Synthesize feedback for customer interviews
 August 1, 2025 |

Synthesize feedback for customer interviews

Keep learning clear, actionable, and in front of the trio.

Rushing past synthesis is like ignoring the map before setting out — you’ll wander and get lost, and not deliver.

— Kristy Sullivan

What does it mean to synthesize?

It’s not a one-time step. It’s not something you save for “later.” In Continuous Discovery Habits, Teresa Torres makes it clear: synthesis is something you do continuously, right alongside your customer conversations. Instead of batching insights after you finish research, you synthesize as you go.

One of her most useful tools is the interview snapshot. It’s a one-page template you fill out right after an interview. Not a transcript. Not a write-up. A quick summary while your memory’s fresh. These snapshots become your running archive of customer knowledge. She recommends keeping them visual, quotes, pictures, and even little maps of the customer’s experience, to make their story stick with the team.

Here’s how to get better at it.

Make it a habit

Synthesis works best when it’s lightweight and continuous. You’re not producing a giant report. You’re capturing what matters, while it’s fresh. Here’s what helps:

  • Write down unusual or unexpected behaviors, even if they seem rare.
  • Sketch a quick story of what happened, beginning, middle, and end.
  • Capture opportunities as pain points, needs, or desires. Not features.
  • If someone asks for a feature, ask why, then write down what they’re trying to solve.
  • Use the customer’s actual words to frame each opportunity. Avoid rewriting it in your language.

The point isn’t to document everything. It’s to capture what’s important — clear, actionable, and in the customer’s voice.

What about affinity mapping?

You don’t have to stop affinity mapping. Just don’t start there.

In fact, Torres names three (3) big risks when teams rely only on traditional affinity maps:

  • You batch your learning, so insights get delayed.
  • You lose structure, which makes it hard to trace quotes back to people.
  • You have a bias toward recency, giving more weight to the last interview you did.

Affinity maps aren’t bad. But they’re not enough on their own. The best approach? Pair snapshots with affinity mapping so you build a steady stream of insight.

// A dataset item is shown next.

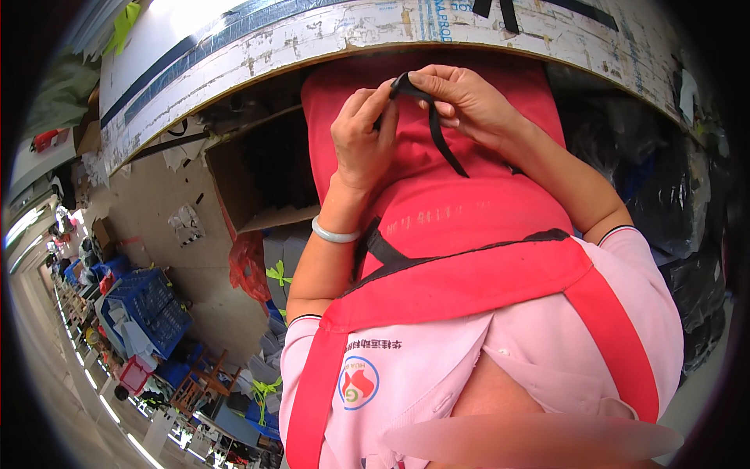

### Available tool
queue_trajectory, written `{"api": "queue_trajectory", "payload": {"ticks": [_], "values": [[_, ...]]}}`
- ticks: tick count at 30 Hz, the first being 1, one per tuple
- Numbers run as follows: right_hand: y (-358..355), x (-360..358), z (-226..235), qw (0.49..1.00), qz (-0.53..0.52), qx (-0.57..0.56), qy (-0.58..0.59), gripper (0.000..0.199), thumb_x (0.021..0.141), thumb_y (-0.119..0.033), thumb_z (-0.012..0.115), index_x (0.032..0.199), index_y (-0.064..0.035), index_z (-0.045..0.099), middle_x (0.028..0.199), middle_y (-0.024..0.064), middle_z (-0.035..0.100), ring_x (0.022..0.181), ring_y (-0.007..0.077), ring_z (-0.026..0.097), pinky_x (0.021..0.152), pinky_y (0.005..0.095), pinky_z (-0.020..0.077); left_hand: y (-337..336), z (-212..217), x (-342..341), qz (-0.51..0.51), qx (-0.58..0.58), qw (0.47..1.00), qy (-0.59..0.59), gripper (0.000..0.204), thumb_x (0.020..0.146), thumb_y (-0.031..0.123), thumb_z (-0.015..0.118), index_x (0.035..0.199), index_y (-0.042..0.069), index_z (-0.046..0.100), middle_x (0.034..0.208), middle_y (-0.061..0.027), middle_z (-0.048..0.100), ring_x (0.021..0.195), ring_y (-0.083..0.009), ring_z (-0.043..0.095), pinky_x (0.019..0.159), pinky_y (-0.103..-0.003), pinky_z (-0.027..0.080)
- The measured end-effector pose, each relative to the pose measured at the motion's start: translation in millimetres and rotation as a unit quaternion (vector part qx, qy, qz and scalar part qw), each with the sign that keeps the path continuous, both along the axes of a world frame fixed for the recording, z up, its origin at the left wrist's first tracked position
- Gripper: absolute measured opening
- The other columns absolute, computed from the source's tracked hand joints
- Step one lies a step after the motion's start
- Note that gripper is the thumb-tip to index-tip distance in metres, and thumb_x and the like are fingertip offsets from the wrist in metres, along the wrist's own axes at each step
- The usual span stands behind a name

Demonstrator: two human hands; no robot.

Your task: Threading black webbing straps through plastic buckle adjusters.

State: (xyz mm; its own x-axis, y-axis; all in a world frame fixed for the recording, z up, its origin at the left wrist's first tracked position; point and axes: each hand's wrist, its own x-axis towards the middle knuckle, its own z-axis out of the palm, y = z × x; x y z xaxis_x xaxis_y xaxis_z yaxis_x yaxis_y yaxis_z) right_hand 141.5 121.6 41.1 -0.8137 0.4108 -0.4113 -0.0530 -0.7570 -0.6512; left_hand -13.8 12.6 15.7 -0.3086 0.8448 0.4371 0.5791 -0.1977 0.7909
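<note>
A narrow black strip, like webbing or tape, is held up over the lap of my red apron. My left hand is closed, its fingertips pinching the strip where it bends. Right beside it, my right hand grips the same strip between thumb and fingers. From between the hands a loose tail of the strip hangs down against the red fabric. Part of the strip is hidden behind my fingers. A pale bangle circles my left wrist.
Just beyond my hands runs the edge of a worn white worktable, with dark strips lying on it. A cardboard box sits below it on the left. Black plastic bags crowd the right side. Blue crates stand on the floor farther left.
</note>
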Motion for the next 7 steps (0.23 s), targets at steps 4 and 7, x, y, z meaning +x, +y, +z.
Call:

When you do use an affinity map, use it well.

Why it helps

Customer feedback is messy. You’ve got sticky notes, scribbles, Slack threads, and gut feelings. Affinity mapping helps you cut through the noise.

It helps you:

  • Spot patterns across interviews.
  • Align as a trio so everyone hears the same thing.
  • Tell the difference between real signals and one-off noise.
  • Build empathy by reading actual quotes together.
  • Prepare for opportunity mapping and prioritization.

When you skip it, you risk chasing whatever sounds loudest or newest. And that’s how teams miss the mark. Affinity maps help you ground your thinking in real patterns.

How to do it

  • Pull the highlights from your interview snapshots.
  • Drop them into Miro, FigJam, or whatever tool your team uses.
  • Turn each observation into a short sticky note.
  • Place notes along the customer journey.
  • Group similar ideas together under each phase.
  • Label each group with a theme, in plain language.
  • Mark any themes that show up more than once with a tally.
  • Talk through each theme as a team. Don’t skip this step.

Use comments to ask questions like: Does this feel true? Are we missing something?

Don’t rush the mapping. Don’t overdo it either. The goal is a shared view of which problems matter, and how often they show up.

From quote to opportunity

One common struggle: turning a customer quote into an actual opportunity.

That’s because many teams skip the middle step. They hear a quote and drop it straight onto an opportunity solution tree. But quotes are observations — not opportunities.

The difference

Observation = what you saw or heard

  • Users take 10 clicks to finish checkout.
  • Customers say they feel overwhelmed when signing up.

Insight = what you think it means

  • Checkout flow causes drop-off due to too many steps.
  • Sign-up form erodes trust by asking too much, too soon.

Observations tell you what happened. Insights explain why. You need both. But only insights lead to good opportunity framing.

Opportunities should always reflect a pain point, need, or desire. Not a feature. And not a vague quote. When in doubt, ask: What is this person struggling with? or What outcome are they hoping for?

Conclusion

Strong synthesis makes every part of the discovery better. You ask sharper questions. You spot patterns earlier. You spend less time chasing shiny ideas. And your team builds stronger conviction because they’re closer to the customer.

If your insights feel fuzzy or disconnected, look at your synthesis habits. That’s often where the breakdown starts. And the fix isn’t more process. It’s better habits: capture what matters, right away, in the customer’s voice.

This work isn’t about documenting everything. It’s about seeing clearly and acting confidently.

Take Action

  • Synthesize as you go, don’t wait until after a “research phase.”
  • Use interview snapshots to build customer memory over time.
  • Use an affinity map to find patterns, but pair it with your ongoing notes.
  • Distinguish observations from insights so you know what you’re acting on.
  • Frame opportunities as needs, pain points, or desires, never just features.